Foundation

What We Mean by "The Holy Spirit"

The Holy Spirit is the most mysterious and least understood part of the Christian life for many people. Here is what we mean when we talk about him.

Who the Holy Spirit is.

The Holy Spirit is not a force, an energy, or a feeling. He is a person — the third person of the Trinity, fully God. He can be grieved. He can be resisted. Jesus called him the Counselor — the one who comes alongside.

What the Holy Spirit does.

He lives inside every person who has trusted Jesus. He convicts — a loving, clear signal when something is off. He guides — through prompting, peace, Scripture. He transforms — the fruit of the Spirit is what he grows, not what you manufacture. He intercedes — when you don't know what to pray, he prays for you.
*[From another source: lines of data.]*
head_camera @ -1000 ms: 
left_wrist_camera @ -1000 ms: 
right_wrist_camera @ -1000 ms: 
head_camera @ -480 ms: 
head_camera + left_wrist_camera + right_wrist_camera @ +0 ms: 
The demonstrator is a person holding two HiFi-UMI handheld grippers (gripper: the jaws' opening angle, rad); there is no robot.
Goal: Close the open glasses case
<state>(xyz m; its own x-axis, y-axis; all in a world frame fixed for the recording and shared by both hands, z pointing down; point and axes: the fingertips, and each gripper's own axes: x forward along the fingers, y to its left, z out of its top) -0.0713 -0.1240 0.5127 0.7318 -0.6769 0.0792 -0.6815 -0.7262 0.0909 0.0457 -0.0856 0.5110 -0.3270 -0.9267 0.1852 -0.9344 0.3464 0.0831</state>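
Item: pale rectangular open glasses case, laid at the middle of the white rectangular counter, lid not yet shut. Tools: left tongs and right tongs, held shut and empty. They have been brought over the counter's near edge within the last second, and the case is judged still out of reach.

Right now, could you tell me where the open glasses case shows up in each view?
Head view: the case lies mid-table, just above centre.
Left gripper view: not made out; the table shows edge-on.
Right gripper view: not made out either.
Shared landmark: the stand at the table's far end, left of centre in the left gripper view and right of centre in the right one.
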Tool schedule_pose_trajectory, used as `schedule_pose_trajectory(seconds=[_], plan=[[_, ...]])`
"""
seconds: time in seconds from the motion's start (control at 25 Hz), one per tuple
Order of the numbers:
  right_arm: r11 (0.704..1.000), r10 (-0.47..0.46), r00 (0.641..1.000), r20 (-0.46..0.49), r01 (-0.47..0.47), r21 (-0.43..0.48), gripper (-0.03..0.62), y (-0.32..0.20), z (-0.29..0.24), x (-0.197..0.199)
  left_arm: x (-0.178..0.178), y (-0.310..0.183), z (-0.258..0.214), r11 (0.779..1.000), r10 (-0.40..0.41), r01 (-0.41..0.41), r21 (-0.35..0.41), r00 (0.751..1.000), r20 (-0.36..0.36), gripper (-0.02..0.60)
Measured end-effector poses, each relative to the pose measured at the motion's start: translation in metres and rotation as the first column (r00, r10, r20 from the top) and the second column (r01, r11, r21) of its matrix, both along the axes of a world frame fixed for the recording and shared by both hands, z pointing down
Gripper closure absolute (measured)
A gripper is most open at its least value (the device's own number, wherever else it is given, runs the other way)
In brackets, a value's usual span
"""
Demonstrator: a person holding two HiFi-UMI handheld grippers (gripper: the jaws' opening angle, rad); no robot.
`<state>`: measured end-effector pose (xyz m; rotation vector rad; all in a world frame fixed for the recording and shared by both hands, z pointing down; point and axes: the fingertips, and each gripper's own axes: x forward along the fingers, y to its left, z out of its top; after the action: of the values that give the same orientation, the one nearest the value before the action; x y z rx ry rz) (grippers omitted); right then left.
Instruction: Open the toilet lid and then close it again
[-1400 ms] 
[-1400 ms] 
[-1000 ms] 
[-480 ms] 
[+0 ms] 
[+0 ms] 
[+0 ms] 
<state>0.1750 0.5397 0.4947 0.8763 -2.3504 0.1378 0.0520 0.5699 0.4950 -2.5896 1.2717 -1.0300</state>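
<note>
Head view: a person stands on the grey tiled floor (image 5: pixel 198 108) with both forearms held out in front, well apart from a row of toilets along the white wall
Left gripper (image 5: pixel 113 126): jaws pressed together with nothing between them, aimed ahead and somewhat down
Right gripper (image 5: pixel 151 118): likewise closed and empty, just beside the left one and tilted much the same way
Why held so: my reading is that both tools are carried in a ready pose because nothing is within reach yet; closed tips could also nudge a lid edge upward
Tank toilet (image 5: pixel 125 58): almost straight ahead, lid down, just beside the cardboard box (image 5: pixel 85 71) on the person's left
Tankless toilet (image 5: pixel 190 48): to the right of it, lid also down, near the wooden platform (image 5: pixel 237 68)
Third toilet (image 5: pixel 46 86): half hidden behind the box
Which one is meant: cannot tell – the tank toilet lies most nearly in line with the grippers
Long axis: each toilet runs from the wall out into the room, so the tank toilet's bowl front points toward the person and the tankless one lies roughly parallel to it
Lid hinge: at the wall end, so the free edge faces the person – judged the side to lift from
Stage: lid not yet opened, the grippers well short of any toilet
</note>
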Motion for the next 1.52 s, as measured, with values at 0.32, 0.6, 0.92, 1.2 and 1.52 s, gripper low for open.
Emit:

How you cooperate with him.

Pay attention to the promptings. Stay in Scripture — he uses what you've internalized. Don't grieve him — deal quickly with what quenches his work. Ask him: "Holy Spirit, what are you doing here? How do you want me to respond?"

What he is not.

He is not your feelings. Not every prompting is from him — test them against Scripture and the character of Jesus. He is not only for dramatic moments. The quiet, steady work of transformation is his primary mode.

A word for those who feel like they're missing something.

If your experience doesn't match what you've seen or heard from others, you are not behind. What matters is not the intensity of the experience but the direction of the transformation. Is Jesus becoming more real to you? That is the Spirit at work — however quietly.